Pic Copilot vs. Photoroom
Photoroom ist das bessere Allzweck-Werkzeug für Produktbilder: tiefere Bearbeitung, deutlich höhere Exportkontingente, eine API, Apps für iPhone, iPad, Mac und Android und Preise, die man vor dem Kauf lesen kann. Pic Copilot gewinnt bei marktplatzgerechten Vorlagen und bei Mode am Modell, und sein Gratisplan lässt mehr Bezahlfunktionen ausprobieren als üblich. Bei einem Bekleidungskatalog zuerst Pic Copilot testen; für alles andere und für jede Menge Photoroom.
Pic Copilot und Photoroom machen aus einem gewöhnlichen Produktfoto etwas, das man ins Listing stellen kann — sie nähern sich der Aufgabe aber von entgegengesetzten Seiten. Pic Copilot ist eine marktplatznahe Vorlagenmaschine mit Alibabas internationalem Handelsarm im Rücken. Photoroom ist ein in Paris entstandener Mobil-Editor, der zur vollwertigen E-Commerce-Bildplattform samt API gewachsen ist. Die Wahl hängt vor allem davon ab, ob dein Katalog aus Kleidung besteht und wie viele Bilder du monatlich exportierst.
Wer dahintersteht, und warum man das sieht
Pic Copilot wird von NEURALNETICS PTE. LTD. gebaut, eingetragen in Singapur, und wurde von der Alibaba International Digital Commerce Group gestartet und beworben — der Sparte hinter AliExpress. Diese Herkunft ist überall sichtbar: Vorlagensets in Marktplatz-Listingformaten, Layouts für Werbebanner und eine selbstverständliche Vertrautheit mit den Bildkonventionen des grenzüberschreitenden Handels. Die eigene Preisseite wirbt mit über 74.000 Vorlagen.

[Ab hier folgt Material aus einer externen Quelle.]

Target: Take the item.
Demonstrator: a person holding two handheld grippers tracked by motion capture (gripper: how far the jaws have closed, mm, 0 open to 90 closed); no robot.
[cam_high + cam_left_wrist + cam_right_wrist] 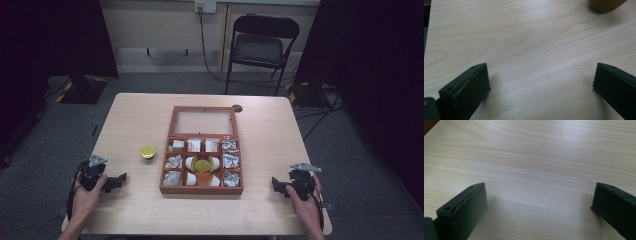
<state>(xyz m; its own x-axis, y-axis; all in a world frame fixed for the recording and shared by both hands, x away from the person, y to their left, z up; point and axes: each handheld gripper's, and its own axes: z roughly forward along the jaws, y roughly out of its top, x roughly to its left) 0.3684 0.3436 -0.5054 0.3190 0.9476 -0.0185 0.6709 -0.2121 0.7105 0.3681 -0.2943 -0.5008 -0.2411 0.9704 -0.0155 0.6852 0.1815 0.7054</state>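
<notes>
On the bench (140, 120), between your left gripper (119, 181) and the wooden box (202, 190), lies the small gold capsule (148, 151), just left of the box and apart from it. It sits well ahead of your left gripper, and in the left gripper view its brownish edge (604, 5) peeks in at the top right corner, clear of the jaws. Your left jaws stand released and wide, with bare wood between them. The box is open, its lid (203, 121) laid flat behind it, and its compartments hold silver wrapped packets, white cups and another gold capsule (202, 164) in the middle. Your right gripper (276, 184) rests on the bench near the front right edge, well apart from the box; its jaws are likewise spread wide over plain wood, grasping nothing. A folding chair (261, 45) stands behind the bench.
</notes>
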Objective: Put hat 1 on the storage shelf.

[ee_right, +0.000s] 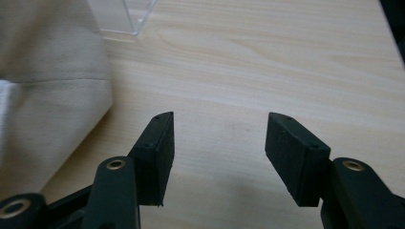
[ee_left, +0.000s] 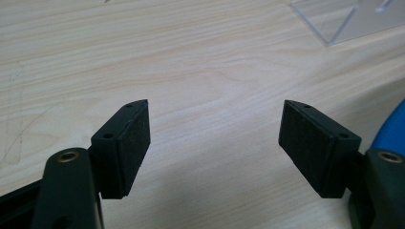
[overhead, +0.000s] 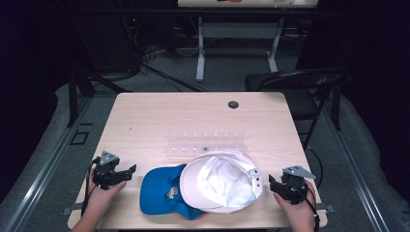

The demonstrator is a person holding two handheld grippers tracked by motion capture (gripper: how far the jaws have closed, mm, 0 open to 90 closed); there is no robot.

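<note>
A white cap (overhead: 222, 181) lies upside down near the table's front edge, overlapping a blue cap (overhead: 162, 189) on its left. Behind them stands a clear acrylic rack (overhead: 205, 145). My left gripper (overhead: 129, 171) rests left of the blue cap, open, with bare wood between its jaws (ee_left: 215, 138); a sliver of the blue cap (ee_left: 394, 126) shows at the right edge there. My right gripper (overhead: 272, 182) sits right of the white cap, open and holding nothing (ee_right: 219, 143); the white cap (ee_right: 47, 95) lies to its left in the right gripper view.
The wooden table (overhead: 159, 118) has a dark round grommet (overhead: 233, 104) near its far edge. A black folding chair (overhead: 300, 87) stands at the far right corner. A corner of the clear rack (ee_left: 344, 19) shows ahead of the left gripper and another corner (ee_right: 122, 16) ahead of the right.
</note>
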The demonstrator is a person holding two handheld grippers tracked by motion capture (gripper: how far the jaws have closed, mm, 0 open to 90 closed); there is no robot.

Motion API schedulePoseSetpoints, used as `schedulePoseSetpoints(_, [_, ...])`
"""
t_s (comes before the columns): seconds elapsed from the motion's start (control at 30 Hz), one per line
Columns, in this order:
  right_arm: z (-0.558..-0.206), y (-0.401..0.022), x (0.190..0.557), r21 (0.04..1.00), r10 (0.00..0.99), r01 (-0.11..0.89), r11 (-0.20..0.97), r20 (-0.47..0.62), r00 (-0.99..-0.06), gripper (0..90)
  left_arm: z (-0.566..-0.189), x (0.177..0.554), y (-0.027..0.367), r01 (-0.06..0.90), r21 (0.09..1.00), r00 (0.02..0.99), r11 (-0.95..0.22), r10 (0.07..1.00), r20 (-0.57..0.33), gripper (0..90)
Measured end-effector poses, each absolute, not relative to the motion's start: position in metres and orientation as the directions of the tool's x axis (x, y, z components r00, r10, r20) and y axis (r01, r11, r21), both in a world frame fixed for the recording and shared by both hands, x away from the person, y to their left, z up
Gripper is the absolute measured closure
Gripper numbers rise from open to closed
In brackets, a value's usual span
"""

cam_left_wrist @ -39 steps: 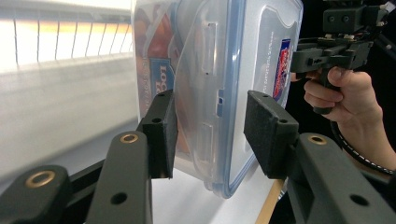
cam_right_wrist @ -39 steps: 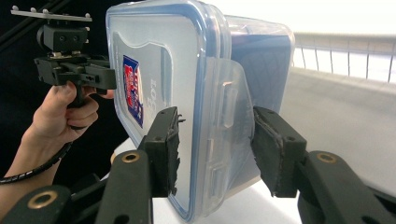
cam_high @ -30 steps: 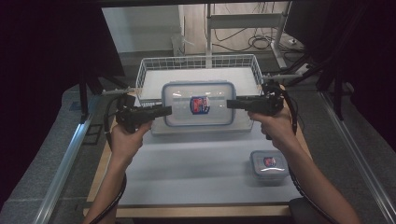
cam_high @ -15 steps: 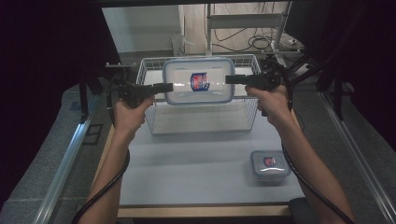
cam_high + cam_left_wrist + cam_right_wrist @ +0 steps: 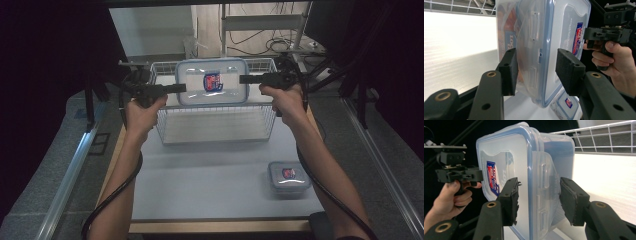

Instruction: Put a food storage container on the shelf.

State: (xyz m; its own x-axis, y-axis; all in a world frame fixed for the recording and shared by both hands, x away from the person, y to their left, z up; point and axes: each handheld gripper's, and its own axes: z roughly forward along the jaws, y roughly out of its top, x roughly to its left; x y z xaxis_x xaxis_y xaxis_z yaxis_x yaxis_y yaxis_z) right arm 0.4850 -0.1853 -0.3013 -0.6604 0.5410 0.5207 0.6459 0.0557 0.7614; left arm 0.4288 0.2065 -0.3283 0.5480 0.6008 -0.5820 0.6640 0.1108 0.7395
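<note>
High view: upper centre, the clear rectangular blue-rimmed plastic container (image 5: 212,81) hangs above the white wire basket (image 5: 215,125), lid up, long axis left-right, each short end pinched by a hand-held gripper, left (image 5: 181,88) and right (image 5: 244,79).

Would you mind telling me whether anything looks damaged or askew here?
The foam pads on the right gripper look frayed and torn at their edges. Otherwise nothing stands out: the large container is held level over the wire basket, lid on, and the small container sits upright on the table.
</note>
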Motion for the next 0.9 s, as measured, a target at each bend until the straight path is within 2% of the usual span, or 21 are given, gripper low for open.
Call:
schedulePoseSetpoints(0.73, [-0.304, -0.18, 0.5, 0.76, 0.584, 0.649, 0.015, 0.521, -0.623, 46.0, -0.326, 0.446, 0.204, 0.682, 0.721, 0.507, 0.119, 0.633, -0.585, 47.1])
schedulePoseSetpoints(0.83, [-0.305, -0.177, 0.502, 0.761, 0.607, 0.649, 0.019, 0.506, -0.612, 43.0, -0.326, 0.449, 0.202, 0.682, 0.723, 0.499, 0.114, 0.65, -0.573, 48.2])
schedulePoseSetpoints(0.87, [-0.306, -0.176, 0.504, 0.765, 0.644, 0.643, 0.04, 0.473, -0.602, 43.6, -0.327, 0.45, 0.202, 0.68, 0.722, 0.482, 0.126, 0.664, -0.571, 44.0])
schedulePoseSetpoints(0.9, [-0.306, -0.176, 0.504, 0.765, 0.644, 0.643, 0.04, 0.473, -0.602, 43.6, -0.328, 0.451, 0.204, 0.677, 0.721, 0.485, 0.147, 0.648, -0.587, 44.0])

Photoroom wurde in Paris von Matthieu Rouif und Eliot Andres gegründet und brachte 2020 seine Freisteller-App heraus; Forbes berichtete im Februar 2024 über eine Bewertung von 500 Millionen Dollar. Der Ursprung war eine Handy-App für Wiederverkäufer, die Ware auf dem Küchentisch fotografieren, und dieser Mobile-first-Instinkt ist geblieben. Heute läuft Photoroom auf iPhone, iPad, Mac und Android sowie im Web und verkauft neben der App auch API- und MCP-Zugang.
Wenn eure Einkaufsrichtlinien danach fragen, wo Bilder verarbeitet werden, lest beide Datenschutzerklärungen, statt aus dem Firmensitz etwas abzuleiten. Das Marketing beider Anbieter beantwortet diese Frage nicht.

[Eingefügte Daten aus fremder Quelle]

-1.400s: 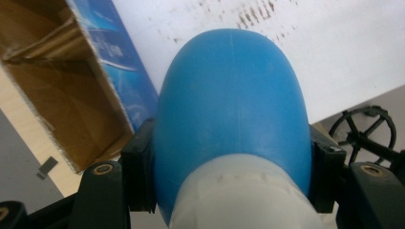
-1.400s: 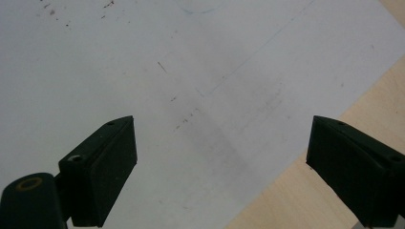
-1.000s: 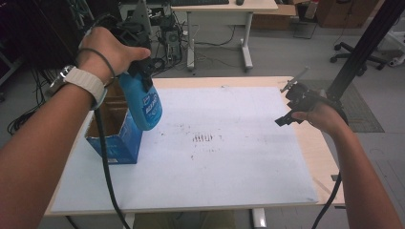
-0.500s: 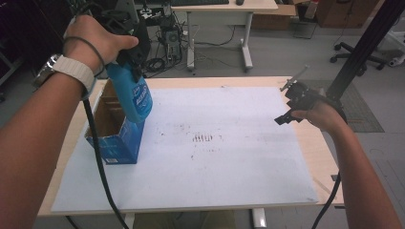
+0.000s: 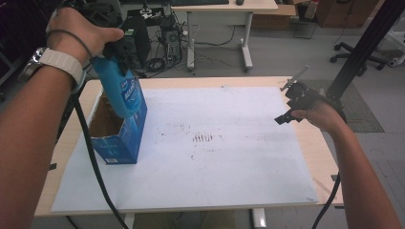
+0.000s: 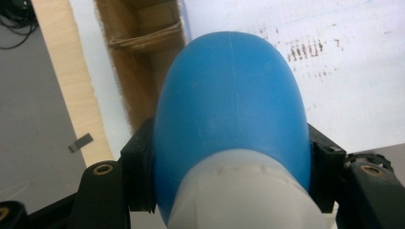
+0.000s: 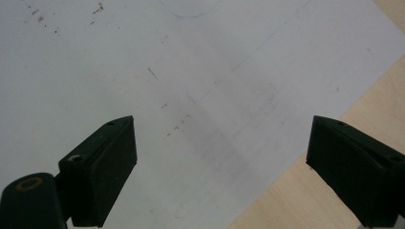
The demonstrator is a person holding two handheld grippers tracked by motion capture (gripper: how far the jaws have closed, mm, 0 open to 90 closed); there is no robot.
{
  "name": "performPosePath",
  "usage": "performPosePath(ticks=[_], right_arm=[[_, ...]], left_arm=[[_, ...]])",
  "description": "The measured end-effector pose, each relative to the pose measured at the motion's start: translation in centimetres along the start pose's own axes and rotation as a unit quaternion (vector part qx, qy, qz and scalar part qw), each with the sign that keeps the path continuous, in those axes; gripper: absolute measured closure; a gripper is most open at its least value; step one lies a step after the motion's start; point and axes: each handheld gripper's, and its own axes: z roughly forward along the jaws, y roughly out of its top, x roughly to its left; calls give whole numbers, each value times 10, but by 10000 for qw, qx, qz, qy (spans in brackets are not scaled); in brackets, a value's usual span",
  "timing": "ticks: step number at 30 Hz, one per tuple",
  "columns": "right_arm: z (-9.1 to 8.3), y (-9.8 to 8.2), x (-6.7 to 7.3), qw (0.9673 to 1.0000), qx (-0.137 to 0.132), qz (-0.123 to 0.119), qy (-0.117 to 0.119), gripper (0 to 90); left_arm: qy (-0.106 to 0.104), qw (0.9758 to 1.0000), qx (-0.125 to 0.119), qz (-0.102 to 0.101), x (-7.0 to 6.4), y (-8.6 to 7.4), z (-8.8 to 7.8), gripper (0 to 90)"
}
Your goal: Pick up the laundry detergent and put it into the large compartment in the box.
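Note:
A blue bottle point(image 5: 120, 90) with a white neck hangs bottom-down over the open top of a blue cardboard box point(image 5: 117, 136) at the table's left. My left gripper point(image 5: 112, 47) is shut on the bottle's upper part. In the left gripper view the black pads point(image 6: 138, 176) press both sides of the blue bottle point(image 6: 231, 109), and the box's brown inside point(image 6: 143, 52) lies beyond it. My right gripper point(image 5: 291, 102) hovers at the table's right edge. In the right gripper view its jaws stand wide apart, open point(image 7: 219, 167), with nothing between them.
A white sheet point(image 5: 215, 143) covers most of the wooden table point(image 5: 320, 157), with dark smudges point(image 5: 203, 138) near its middle. Desks, cables and a computer tower stand on the floor behind. A black post point(image 5: 363, 43) rises at the far right.
My left hand has carried the bottle up and toward the far left, from beside the box's right wall to over its opening. The right hand has stayed in place.

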Motion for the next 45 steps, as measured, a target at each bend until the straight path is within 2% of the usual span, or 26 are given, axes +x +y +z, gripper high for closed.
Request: performPosePath(ticks=[7,23,33,45], right_arm=[[0,-1,-1,10000,-11,32,-9,100],[0,-2,-2,10000,15,40,-35,100],[0,-2,-2,10000,25,64,-72,100],[-1,2,0,9999,45,34,-104,100]], left_arm=[[163,9998,4,-128,11,-1,-1,373],[280,9989,-80,-368,34,-3,7,373],[313,9987,-48,-399,45,-5,24,372],[292,9989,29,-365,52,-8,52,373]])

Was jedes Tool mit einem Bild macht
| Pic Copilot | Photoroom | |
|---|---|---|
| Kernstärke | Vorlagen und Banner in Marktplatzformaten | Freistellqualität, Retusche, Szenentausch |
| Beworbene Werkzeuge | Freistellen, Bildverbesserung, Stapelverarbeitung, eigene Uploads | Background Remover, Retouch, AI Product Fixer, AI Fill, Image Enhancer, AI Expand und Resize, AI Backgrounds |
| Mode am Modell | Ja, zentrale Funktion | AI Fashion Models, ab Pro enthalten |
| Video | Nicht als Tarifmerkmal ausgewiesen | Bis zu 50 Generierungen bei Max, 150 bei Ultra |
| Mobil-Apps | Web zuerst | iPhone, iPad, Mac (ab M1), Android |
| API | Nicht ausgewiesen | API- und MCP-Credits über ein Guthaben in Höhe des Tarifpreises |
| Shop-Anbindung | Nicht ausgewiesen | Shopify, ab Max |
| Credit-Währung | Pcoins, monatlich vergeben und monatlich verfallend | KI-Credits plus getrenntes monatliches Exportkontingent |
Die Zeilen geben wieder, was beide Anbieter am 13. August 2026 veröffentlicht hatten. „Nicht ausgewiesen" heißt: nicht beworben, nicht zwingend nicht vorhanden.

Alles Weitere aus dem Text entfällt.